What is being asked:
In the records below, find the line with "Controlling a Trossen", then copy each line exactly until you have copied the line with "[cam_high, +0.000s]". Leave any picture out.

[Source data]
_ _ _ _

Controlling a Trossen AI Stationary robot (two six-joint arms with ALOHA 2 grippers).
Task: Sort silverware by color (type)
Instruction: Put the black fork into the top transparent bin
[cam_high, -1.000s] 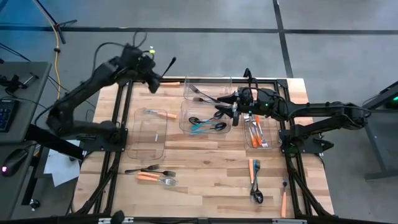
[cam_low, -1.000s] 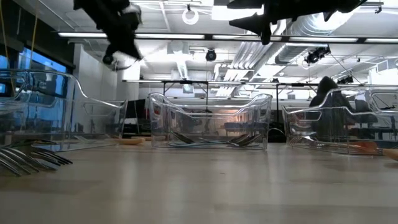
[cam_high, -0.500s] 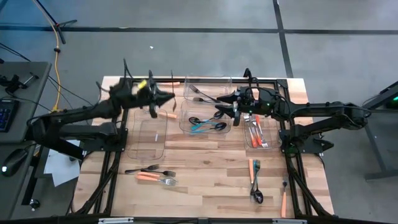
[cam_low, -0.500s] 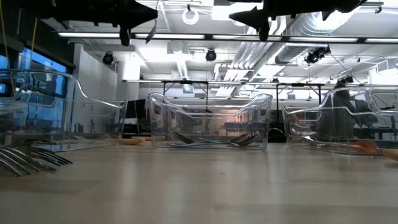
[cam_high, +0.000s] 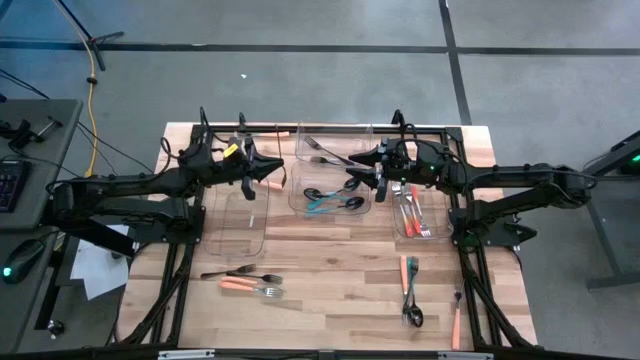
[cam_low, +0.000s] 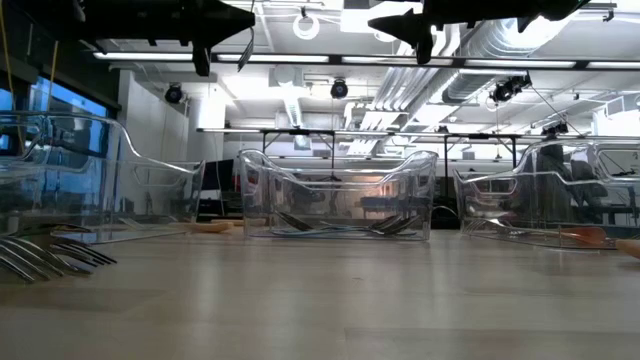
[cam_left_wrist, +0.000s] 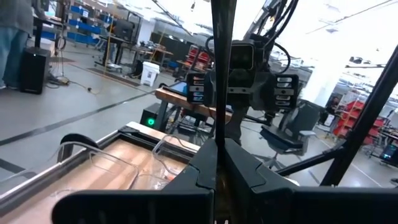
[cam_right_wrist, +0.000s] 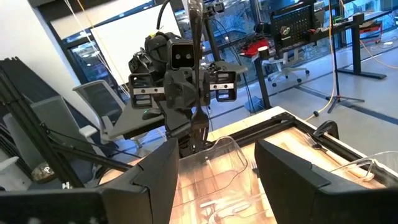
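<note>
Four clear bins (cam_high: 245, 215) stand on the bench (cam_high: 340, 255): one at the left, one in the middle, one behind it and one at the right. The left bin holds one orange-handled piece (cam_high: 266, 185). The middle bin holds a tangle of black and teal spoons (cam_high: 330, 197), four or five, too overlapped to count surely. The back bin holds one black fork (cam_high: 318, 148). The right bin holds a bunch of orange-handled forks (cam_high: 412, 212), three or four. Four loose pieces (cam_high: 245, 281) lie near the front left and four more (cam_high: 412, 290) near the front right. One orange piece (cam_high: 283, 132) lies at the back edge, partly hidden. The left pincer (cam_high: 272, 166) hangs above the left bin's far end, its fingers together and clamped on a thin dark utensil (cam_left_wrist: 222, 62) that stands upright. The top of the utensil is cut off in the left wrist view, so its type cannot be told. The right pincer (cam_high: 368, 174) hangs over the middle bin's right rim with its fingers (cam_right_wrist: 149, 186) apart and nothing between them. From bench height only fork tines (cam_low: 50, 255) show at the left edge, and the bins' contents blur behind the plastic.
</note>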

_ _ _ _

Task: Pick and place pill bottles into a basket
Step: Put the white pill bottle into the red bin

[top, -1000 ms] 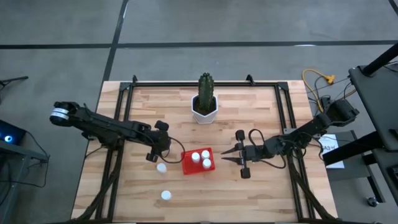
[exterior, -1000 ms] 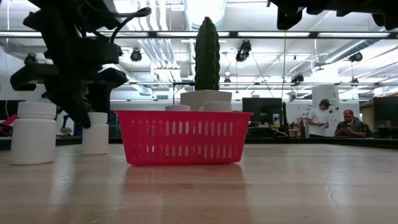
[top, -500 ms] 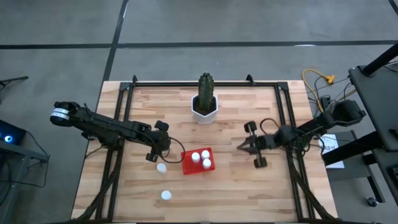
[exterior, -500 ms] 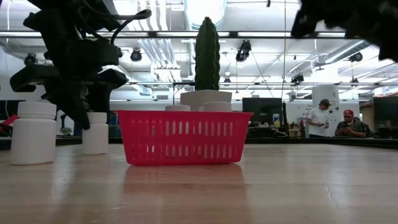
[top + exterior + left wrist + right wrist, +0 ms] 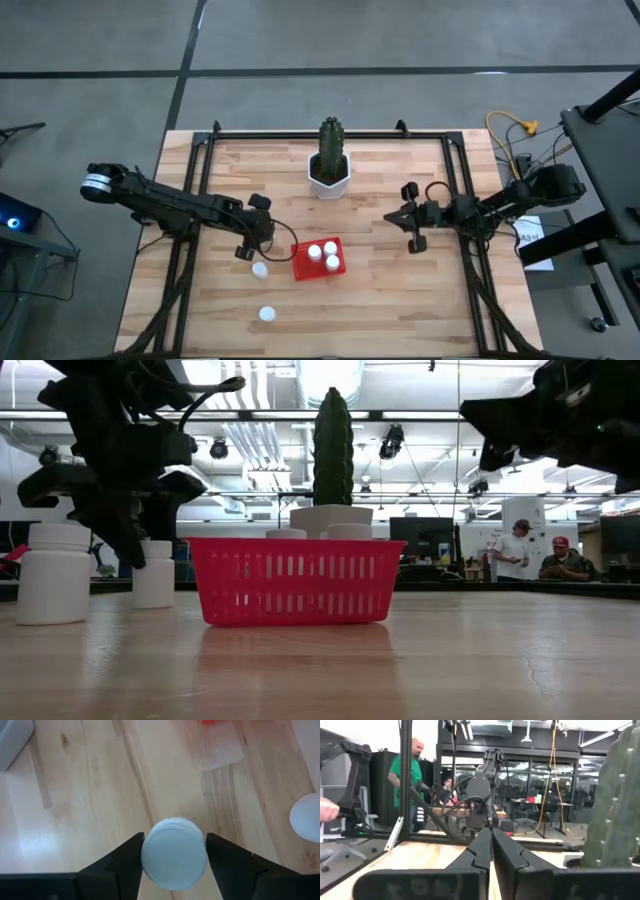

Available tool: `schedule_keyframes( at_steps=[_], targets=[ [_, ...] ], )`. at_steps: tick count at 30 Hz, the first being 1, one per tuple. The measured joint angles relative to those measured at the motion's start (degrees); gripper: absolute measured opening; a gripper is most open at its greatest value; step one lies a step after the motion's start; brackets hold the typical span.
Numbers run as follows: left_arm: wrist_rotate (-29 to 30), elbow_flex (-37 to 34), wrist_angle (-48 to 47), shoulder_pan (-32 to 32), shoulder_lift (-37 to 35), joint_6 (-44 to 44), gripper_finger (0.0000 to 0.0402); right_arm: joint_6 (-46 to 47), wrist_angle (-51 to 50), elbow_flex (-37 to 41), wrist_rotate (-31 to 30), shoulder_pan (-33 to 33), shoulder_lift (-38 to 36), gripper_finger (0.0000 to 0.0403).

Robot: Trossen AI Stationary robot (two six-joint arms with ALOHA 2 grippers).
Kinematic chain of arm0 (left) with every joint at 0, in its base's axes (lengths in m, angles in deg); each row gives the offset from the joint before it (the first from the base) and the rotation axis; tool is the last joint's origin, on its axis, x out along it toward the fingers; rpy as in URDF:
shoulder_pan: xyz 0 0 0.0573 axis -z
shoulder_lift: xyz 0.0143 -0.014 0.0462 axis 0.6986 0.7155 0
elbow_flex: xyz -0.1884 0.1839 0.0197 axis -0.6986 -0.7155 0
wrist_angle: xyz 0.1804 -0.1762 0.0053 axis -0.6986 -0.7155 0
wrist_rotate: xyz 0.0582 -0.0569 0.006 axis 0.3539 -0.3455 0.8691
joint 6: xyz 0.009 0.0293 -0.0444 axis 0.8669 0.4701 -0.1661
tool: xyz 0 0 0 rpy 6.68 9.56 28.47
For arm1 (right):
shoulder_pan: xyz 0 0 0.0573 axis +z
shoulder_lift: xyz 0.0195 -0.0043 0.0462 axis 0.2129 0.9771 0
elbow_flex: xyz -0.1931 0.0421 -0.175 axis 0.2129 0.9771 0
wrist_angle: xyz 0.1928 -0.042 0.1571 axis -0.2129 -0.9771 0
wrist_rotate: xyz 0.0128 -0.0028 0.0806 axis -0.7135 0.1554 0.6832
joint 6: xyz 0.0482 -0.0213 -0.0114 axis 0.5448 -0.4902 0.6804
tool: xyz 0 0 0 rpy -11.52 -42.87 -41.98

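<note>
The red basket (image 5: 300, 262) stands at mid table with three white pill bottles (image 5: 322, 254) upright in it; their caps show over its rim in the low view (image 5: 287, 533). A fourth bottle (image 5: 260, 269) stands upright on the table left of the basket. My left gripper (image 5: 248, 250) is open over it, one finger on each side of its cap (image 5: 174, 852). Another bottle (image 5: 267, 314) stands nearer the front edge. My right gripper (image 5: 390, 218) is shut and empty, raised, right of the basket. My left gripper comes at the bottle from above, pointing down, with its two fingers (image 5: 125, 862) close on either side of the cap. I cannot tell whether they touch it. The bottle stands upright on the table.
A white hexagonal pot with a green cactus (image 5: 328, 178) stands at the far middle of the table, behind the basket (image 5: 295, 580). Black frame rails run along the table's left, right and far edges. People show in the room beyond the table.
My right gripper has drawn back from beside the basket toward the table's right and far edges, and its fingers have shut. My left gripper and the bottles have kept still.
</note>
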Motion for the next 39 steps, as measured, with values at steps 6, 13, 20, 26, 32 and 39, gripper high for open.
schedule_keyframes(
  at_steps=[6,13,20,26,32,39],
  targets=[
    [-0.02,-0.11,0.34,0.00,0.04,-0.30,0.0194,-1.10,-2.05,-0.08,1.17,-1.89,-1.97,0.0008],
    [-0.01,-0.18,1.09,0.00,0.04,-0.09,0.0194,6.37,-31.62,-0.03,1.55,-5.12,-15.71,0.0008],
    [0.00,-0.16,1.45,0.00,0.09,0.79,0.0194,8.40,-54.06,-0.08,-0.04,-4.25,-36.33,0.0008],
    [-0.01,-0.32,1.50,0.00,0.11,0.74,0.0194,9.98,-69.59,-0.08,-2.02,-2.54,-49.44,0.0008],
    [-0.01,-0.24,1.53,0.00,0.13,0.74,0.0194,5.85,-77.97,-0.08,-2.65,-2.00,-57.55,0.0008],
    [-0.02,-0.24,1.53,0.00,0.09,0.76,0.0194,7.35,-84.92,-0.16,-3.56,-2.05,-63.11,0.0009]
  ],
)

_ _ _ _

Result of this exercise:
Controlling a Trossen AI Stationary robot (two six-joint arms with ALOHA 2 grippers).
Task: Sort silverware by color (type)
Instruction: Put the black fork into the top transparent bin
[cam_high, -1.000s] 
[cam_low, -1.000s] 
[cam_high, -0.500s] 
[cam_low, -0.500s] 
[cam_high, +0.000s] 

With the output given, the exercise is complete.